Oh My! Alert: Six times in this chapter alone is the phrase used. Generally in italics.
Thoughts So Far:
This was another godawful chapter. In fact, it was even worse than the last one, because the last one contained drunk!Ana and drunk!Ana was genuinely amusing.
I already covered a lot of the bad things about this chapter in the summary, but I’d like to say a few things — first about Ana’s character, then about Christian’s character.
Remember the part where Ana thinks about Kate and how Kate always gets upset after one-night stands, but somehow manages to make the whole thing all about herself? Well, I’ll tell you why that is. It’s because the entire story is all about Ana. The other characters exist to orbit her like satellites, nothing more. They don’t have wants and needs of their own, and Ana knows it.
Ana is orbiting someone herself, though, and that someone is of course Christian Grey. Notice that, although Ana is the main character, she never drives the plot herself? Of course not. She’s just being tugged along by the magnetic force that is Christian.
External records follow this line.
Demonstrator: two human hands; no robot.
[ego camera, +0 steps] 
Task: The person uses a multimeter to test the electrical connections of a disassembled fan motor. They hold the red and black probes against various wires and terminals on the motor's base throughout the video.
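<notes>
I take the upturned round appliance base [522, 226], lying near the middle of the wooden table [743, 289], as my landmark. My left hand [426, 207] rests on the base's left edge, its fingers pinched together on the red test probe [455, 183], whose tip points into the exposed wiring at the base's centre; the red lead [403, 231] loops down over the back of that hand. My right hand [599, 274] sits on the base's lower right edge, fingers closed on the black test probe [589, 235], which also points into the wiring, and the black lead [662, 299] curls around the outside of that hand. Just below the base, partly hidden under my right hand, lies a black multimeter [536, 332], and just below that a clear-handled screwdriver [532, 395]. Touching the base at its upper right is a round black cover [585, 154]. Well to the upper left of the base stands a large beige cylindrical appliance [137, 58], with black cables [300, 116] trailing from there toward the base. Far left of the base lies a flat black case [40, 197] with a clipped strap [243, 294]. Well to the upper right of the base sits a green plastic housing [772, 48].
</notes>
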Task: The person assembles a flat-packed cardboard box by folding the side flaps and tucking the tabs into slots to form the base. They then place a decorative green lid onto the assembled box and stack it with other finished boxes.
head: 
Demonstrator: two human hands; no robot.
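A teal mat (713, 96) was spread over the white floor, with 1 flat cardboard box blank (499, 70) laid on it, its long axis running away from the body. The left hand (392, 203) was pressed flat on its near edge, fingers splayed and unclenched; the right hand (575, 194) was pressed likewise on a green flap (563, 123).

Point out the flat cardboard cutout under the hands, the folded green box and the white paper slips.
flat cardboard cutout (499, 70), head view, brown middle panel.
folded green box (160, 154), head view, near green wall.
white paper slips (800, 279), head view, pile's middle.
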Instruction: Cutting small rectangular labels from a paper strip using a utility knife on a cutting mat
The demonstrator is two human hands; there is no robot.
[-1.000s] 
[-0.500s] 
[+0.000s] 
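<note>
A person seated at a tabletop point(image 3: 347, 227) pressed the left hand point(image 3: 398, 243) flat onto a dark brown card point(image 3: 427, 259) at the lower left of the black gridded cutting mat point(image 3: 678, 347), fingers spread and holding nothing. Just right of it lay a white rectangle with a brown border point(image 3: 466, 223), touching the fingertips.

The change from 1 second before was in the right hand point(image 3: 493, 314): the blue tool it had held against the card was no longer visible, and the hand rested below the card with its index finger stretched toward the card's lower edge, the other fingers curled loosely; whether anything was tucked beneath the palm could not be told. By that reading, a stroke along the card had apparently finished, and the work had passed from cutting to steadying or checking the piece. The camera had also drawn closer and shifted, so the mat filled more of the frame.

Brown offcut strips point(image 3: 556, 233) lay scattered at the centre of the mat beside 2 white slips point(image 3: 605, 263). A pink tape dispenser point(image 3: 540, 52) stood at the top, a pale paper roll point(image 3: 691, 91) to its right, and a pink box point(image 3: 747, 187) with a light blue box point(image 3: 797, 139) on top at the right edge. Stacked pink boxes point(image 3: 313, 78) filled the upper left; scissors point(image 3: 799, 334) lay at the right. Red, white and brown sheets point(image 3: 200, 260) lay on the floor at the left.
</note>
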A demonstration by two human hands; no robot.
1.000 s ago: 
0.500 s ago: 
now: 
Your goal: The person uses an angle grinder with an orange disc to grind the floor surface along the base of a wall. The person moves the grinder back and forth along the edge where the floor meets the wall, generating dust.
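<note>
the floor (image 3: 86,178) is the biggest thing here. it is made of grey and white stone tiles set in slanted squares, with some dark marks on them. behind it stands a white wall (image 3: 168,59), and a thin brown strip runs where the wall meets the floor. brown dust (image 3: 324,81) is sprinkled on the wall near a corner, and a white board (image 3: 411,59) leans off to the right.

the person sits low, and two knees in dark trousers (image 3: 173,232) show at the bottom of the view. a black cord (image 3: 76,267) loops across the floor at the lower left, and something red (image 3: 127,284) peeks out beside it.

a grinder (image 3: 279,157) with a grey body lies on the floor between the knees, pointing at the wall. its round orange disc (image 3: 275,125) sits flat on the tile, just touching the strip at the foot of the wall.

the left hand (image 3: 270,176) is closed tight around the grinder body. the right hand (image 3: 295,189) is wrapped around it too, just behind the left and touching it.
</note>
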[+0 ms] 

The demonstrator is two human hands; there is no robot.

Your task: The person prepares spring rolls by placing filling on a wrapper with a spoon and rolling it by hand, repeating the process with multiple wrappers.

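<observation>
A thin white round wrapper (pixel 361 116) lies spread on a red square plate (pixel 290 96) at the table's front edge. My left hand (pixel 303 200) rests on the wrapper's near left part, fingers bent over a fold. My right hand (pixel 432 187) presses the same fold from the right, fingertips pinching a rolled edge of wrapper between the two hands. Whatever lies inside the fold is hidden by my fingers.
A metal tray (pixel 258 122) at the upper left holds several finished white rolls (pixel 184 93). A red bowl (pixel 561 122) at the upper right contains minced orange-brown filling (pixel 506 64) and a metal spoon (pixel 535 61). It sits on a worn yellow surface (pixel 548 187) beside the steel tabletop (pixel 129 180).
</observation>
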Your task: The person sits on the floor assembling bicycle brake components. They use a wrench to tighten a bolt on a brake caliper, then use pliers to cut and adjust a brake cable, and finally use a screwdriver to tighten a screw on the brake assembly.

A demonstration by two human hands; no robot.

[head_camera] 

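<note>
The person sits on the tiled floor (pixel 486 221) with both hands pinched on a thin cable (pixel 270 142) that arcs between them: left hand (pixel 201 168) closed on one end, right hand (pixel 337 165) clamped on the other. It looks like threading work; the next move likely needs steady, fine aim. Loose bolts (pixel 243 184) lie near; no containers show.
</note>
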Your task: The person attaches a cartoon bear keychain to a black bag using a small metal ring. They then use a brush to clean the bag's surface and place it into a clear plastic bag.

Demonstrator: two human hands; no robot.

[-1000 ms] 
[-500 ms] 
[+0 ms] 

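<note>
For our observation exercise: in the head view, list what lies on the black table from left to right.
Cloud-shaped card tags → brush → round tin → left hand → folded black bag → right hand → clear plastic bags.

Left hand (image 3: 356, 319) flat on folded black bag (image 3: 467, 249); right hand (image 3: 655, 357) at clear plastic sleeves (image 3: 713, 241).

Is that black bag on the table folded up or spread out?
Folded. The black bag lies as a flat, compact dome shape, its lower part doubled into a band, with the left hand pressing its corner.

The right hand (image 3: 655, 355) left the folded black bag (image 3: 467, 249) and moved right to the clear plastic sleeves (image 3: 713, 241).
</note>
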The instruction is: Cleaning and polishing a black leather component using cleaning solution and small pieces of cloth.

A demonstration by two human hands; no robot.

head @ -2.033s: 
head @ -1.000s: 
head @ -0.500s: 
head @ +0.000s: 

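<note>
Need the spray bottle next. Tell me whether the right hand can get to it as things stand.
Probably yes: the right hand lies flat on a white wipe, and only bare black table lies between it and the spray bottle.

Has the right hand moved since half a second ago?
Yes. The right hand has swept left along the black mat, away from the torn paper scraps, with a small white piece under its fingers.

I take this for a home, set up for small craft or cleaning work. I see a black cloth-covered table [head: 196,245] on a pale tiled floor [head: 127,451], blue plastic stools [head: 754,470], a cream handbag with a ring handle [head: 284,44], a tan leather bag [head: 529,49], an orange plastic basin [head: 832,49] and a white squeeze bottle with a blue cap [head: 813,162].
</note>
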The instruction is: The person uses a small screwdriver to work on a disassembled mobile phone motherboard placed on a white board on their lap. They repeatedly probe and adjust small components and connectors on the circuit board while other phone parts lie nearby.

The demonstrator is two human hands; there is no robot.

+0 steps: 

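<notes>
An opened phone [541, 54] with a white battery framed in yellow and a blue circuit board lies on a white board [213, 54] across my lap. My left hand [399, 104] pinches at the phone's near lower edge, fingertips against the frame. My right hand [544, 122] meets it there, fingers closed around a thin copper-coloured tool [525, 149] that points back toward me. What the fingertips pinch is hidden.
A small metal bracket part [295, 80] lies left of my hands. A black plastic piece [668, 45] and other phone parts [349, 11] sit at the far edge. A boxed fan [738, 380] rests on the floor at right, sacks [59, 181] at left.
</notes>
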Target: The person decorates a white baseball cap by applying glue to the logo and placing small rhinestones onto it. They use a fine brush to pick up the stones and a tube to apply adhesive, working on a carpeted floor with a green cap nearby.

And now that we’re onto the subject of Christian, here’s what bothers me the most about the elevator scene. It’s not that he forced himself on an unwilling Ana; indeed, Ana was clearly enjoying herself during that scene. But note that I say “clearly” because, since it’s first-person, I as the reader am privy to Ana’s thoughts. From Christian’s perspective, nothing Ana did indicated that she wanted him to grab her, force her against the wall, and kiss her, and yet he did it anyways just because he felt like it.
Combined with all the various hints that Christian is a man who goes after (and is accustomed to getting) what he wants, always, this is setting up to be a really unhealthy dynamic in his and Ana’s relationship. We got no sense in this scene that she could have stopped him had she wanted to. They haven’t even discussed safewords. Even if she had been able to stop him, he almost certainly would not have taken it well. This isn’t normal dom behavior. This isn’t kinky behavior. This is just straight-up disregard for the importance of consent.
I’m now actively dreading the part where the actual sex scenes begin, and I know that part can’t be long off.